King’s voice still resounds decades after his death, calling Americans to stand up for the biblical and moral principle that we are to love all God’s people, regardless of their race, nationality, or any other traits that differentiate us. That principle lies, not only behind King’s passionate voice, but also in the heart of Christ’s teachings.
This quote: “A persistent schizophrenia leaves so many of us tragically divided against ourselves,” was true four decades ago in our nation, and is still true today.
When King penned the famous “I have a dream” speech for the March on Washington, his preparation involved three main documents: the Bible, the U.S. Declaration of Independence, and the Gettysburg address.

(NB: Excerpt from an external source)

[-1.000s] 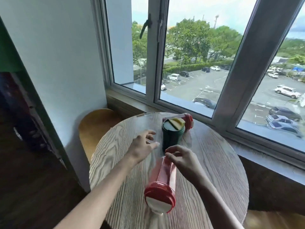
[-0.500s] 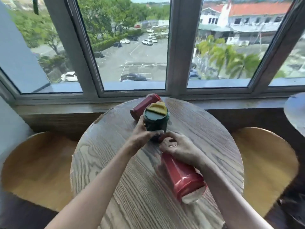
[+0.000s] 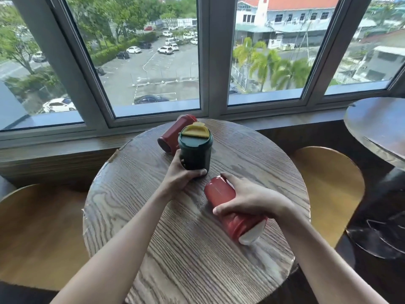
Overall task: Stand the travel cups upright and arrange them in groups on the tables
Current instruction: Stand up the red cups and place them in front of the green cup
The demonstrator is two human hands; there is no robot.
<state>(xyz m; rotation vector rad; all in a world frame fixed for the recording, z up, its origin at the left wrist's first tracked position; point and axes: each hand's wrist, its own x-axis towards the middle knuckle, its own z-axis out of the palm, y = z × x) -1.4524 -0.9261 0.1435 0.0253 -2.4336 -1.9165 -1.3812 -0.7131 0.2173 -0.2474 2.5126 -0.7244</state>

From the concept that “all men are created equal” to Jesus’ commandment to love our neighbor as ourselves, the unforgettable words in “I have a dream” will forever echo as a beacon for freedom, equality and democracy in America.
During his discourse, he called men to stand by and fight for the principles of freedom and justice, and yet, to remember that the end result should be unification, not division. In King’s own words: “Let us not seek to satisfy our thirst for freedom by drinking from the cup of bitterness and hatred. We must forever conduct our struggle on the high plane of dignity and discipline. We must not allow our creative protest to degenerate into physical violence. Again and again, we must rise to the majestic heights of meeting physical force with soul force.”
So many years have gone by since that hot summer day in 1963, when a massive group of marchers gathered around the Lincoln Memorial to hear King speak. But I believe that if Dr. King were to speak again today, his rhetoric would remain: Let us be careful not to proudly profess principles of justice, love and freedom, and yet subvert them with practices that are against the very principles we proclaim.
It is a message that should resound in all our hearts today, at a time when our nation seems to be divided once more: Let us fight for justice, and yet stand by the democratic principles that have built our nation. Let us fight to remain one nation under God. Let us fight against what Dr. King called “this strange dichotomy,” which often remains as the great and cruel divide between what we believe, and how we act.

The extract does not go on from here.